Así pudo ser, de no haber decidido Tayyip Erdogan y su partido, el AKP,
descubrir su juego tanto en lo que concierne a la vocación autoritaria de su
líder como en el propósito de ir borrando paso a paso el legado de Kemal en
nombre de una cautelosa islamización revestida de neo-otomanismo. “Teme a Alá y
sé paciente”, reza una sentencia del Profeta contenida en el Sahih
Muslim. En la puesta en práctica de su estrategia política, Erdogan se
ha revelado como un virtuoso en aplicarla, con el paso por las estaciones
intermedias que en sus propias palabras deben acercar al punto de llegada. El
objetivo de la integración en Europa obligó a algún frenazo, por ejemplo en la
condena del adulterio, pero ahora ya no existe. Una vez desmontados el poder
militar y el poder judicial adversos al islamismo, una intensa persecución de
la prensa y de los opositores le ha dejado el espacio libre. Hasta el absurdo
de sustituir uno de los contados parques de Estambul, el de Gezi, por unos
reconstruidos cuarteles otomanos, o de ir convirtiendo las iglesias museos —las
Santa Sofía de Nicea y Trebisonda— en mezquitas. En las elecciones de 2011 su
efigie figuraba en la propaganda electoral acompañada de la de Mehmet el
Conquistador y ahora el nuevo puente sobre el Bósforo llevará el nombre del
sultán Selim, para que se enteren de quien manda en el país los millones de
alevíes a cuyos antepasados diezmó en el siglo XVI. ¿Por qué no llamarle puente
de Solimán, sultán de grandeza universalmente reconocida? Hasta el sanguinario
sultán Abdulhamid es rehabilitado, por no hablar del horrendo diorama
conmemorativo de la conquista de 1453, instalado cuando Estambul fue capital
europea de la cultura. Es una deriva del todo innecesaria, salvo para hacer
volver hacia atrás el reloj de la historia. Las elecciones pueden llegar a ser
a este paso el aval de un régimen islamista autoritario, pésima noticia para
quienes esperábamos ver en Turquía un ejemplo de todo lo contrario.

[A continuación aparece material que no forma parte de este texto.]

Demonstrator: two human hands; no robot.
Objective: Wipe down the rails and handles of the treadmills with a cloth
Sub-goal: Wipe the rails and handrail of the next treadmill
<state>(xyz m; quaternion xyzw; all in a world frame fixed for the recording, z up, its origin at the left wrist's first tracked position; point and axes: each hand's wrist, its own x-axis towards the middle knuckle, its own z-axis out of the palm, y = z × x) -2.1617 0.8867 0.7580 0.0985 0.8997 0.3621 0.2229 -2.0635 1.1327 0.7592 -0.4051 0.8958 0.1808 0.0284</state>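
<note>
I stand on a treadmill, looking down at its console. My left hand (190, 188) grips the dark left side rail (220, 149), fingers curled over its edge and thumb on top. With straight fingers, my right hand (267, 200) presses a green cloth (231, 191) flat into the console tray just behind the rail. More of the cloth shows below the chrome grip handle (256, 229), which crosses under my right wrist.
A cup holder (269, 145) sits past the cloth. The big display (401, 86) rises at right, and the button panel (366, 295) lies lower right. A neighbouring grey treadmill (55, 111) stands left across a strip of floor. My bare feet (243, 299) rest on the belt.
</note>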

En Irán, viraje limitado. El aplastamiento de la revolución
verdede 2009 fue obra de la acción criminal de las fuerzas paramilitares y
de la policía, bajo la dirección suprema del Guía de la Revolución, con la
colaboración del presidente-candidato Ahmadineyad. La muerte, la tortura, la
cárcel, las violaciones, anularon toda posibilidad de resistencia. Lo que no
podía preverse era el posterior enfrentamiento de Ahmadineyad con el Guía,
Jamenei. Impedido aquel por ley de volver a presentarse, y vinculado tanto a
una vertiente integrista y populista de la revolución. Los grandes intereses
económicos de los pasdaran, Guardianes de la Revolución, definen un polo de
poder, frente a Alí Jamenei, dispuesto a mantener a toda costa la hegemonía de
“su” hierocracia, desde una flexibilidad controlada.

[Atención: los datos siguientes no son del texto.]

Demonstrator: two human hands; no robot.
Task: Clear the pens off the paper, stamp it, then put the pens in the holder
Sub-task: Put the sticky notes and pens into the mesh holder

El sistema de filtración de candidaturas por el Consejo de los
Guardianes, versión clerical de lo que ya practicaran los Medici en la
Florencia del siglo XV, redujo el número de aspirantes a la presidencia a un
ramillete de candidatos, todos fieles al Guía. Ni Ahmadineyad pudo colocar su
hombre, ni el expresidente Rafsanyani, personaje turbio y pragmático, superó el
filtro. Claro que de Jatami en 1997 a Karrubi o Musavi en 2009 hubo sorpresas.
Ahora las esperanzas renacen después de la victoria de Hasan Rohaní, clérigo de
palabra crítica y leal a Jamenei, durísimo en 1999 frente a la revuelta
estudiantil. Balance: continuismo pragmático.

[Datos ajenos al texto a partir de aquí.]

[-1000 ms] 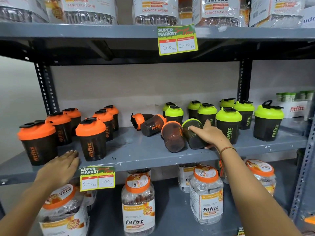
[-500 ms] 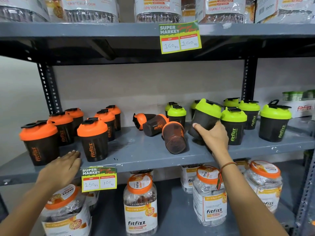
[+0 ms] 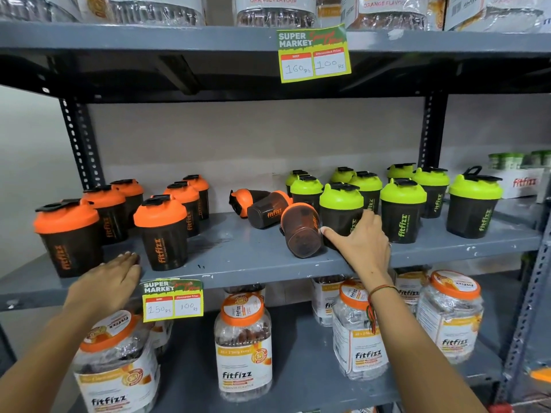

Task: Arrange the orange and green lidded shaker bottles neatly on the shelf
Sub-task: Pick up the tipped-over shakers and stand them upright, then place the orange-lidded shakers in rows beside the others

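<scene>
Shaker bottles with orange and green lids stand on the grey middle shelf (image 3: 238,257), orange ones to the left, green ones to the right. The right hand (image 3: 362,245) wraps the lower body of an upright green-lidded bottle (image 3: 341,213) at the front of the green group, thumb stretched across its base and fingers curled round the far side, so that the bottle's foot and part of its lettering are hidden. Just left of it, touching or nearly so, an orange-tinted bottle (image 3: 301,231) lies on its side with its base toward the camera; its lid cannot be seen. Behind that lie two more tipped orange-lidded bottles (image 3: 268,208), overlapping so that it is hard to tell where one ends. The left hand (image 3: 108,278) rests flat and open, palm down, on the shelf's front edge between the two nearest upright orange-lidded bottles (image 3: 162,231), holding nothing. The rear green bottles are mostly covered by those in front, only lids showing. A price tag (image 3: 173,299) hangs from the shelf edge. Jars (image 3: 243,344) on the lower shelf are partly blocked by both forearms, and the jars above are cut off at the top of the view.
</scene>
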Tool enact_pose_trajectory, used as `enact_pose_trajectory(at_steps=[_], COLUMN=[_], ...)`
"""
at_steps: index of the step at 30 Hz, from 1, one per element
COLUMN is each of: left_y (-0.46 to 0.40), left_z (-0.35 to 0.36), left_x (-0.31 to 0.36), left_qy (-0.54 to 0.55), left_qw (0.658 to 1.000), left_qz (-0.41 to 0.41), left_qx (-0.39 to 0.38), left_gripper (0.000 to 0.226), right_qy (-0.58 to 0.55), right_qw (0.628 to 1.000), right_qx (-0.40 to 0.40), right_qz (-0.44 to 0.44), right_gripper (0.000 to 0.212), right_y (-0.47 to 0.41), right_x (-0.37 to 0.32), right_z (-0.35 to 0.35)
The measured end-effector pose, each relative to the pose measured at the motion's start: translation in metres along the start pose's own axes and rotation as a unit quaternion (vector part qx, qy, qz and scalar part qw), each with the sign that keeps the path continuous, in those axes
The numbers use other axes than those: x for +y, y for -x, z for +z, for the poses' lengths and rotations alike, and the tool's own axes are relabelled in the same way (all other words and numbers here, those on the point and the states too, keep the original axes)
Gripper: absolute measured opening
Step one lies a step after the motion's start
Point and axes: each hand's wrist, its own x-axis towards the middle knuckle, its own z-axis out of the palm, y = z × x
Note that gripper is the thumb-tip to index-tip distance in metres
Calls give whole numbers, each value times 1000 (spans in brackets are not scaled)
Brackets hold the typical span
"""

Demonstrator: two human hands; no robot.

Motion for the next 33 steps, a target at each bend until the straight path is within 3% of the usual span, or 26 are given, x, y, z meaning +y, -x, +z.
enact_pose_trajectory(at_steps=[5,10,14,17,22,28,33], left_y=[1,1,4,5,9,11,11], left_z=[-2,-4,-9,-12,-14,-17,-9], left_x=[1,3,7,10,10,11,7], left_qy=[-7,2,11,15,18,2,5], left_qw=[1000,1000,1000,1000,1000,1000,999], left_qz=[4,-10,-14,-11,-11,5,-10], left_qx=[-13,-20,-18,-15,-12,15,33], left_gripper=[52,52,51,51,54,70,59], right_qy=[-21,-95,-124,-75,116,264,339], right_qw=[999,970,944,943,921,879,860], right_qx=[28,181,195,115,-120,-268,-308], right_qz=[-14,-134,-234,-303,-352,-294,-226], right_gripper=[103,69,52,50,62,64,77], right_y=[9,9,-1,-19,-52,-68,-83], right_x=[1,-36,-109,-173,-254,-259,-241], right_z=[-8,-34,-43,-27,41,130,177])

Con todas sus vacilaciones, más la inseguridad introducida por los
salafíes, por ahora únicamente en Túnez cabe esperar una conciliación de
islamismo y democracia. En una situación muy distinta, Morsi ha aplicado en
Egipto la paciencia resolutiva con intensidad superior a Erdogan. Apretando el
nudo cada vez más, contra los jueces, frente a la cultura laica, nombrando un
gobernador salafí para la turística Luxor. Confiemos en que no haya sangre el
día 30. La conclusión es que el islamismo puede aceptar las elecciones. Otra
cosa es la inexcusable puesta en vigor de la sharía. Ahí no
hay solución.
Antonio Elorza es catedrático de Ciencias Políticas.